To be fair, at least C's type system is more sane than Perl's.
What's wrong with Perl's type system?
To start with, it has one namespace for scalar values (numbers and strings), another for list values, another for hash values, another for subroutines, and a really goofy one for things like file descriptors.  You identify the namespace you're using through the use of sigils prefixing the name, namely $, @, %, and &.  Yes, that means you can have five different things all named "foo" (though the last one is traditionally upper-cased).  And in case you think it's hypothetical, consider that the built-in variables $+, @+, and %+ have different but related meanings, as do @INC and %INC; $_ and @_; $ARGV, @ARGV, and ARGV; $! and %!; etc.

Then, assignments and functions have contexts related to those types, and each type has odd conversion rules for when it gets used in an unexpected context.  Except that some functions check the type of their parameter instead, with different functionality depending on what gets passed in.  In some cases, these conversion rules can be deliberately invoked through such astoundingly evocative syntax as $#.

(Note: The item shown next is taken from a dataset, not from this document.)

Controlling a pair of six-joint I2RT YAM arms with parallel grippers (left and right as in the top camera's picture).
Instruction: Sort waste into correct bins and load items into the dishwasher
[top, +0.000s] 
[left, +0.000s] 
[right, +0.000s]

Oh, and namespaces are marked differently when taking an index into a list or hash.  Then, the sigil used identifies the context of the indexed value, while the bracket type identifies the namespace of the data structure.  I've used the wrong sigil more often than I can count.  Then there are scalar references to data structures, with their own indexing conventions and creation syntax.  The difference between parens and square brackets can bite you in entirely unexpected ways.

And last I checked, objects are "blessed" hashes, with their own brand of weirdness.  But that's about the point where I discovered that networking and I/O would break when moving a script from one computer to another, and decided to learn Python.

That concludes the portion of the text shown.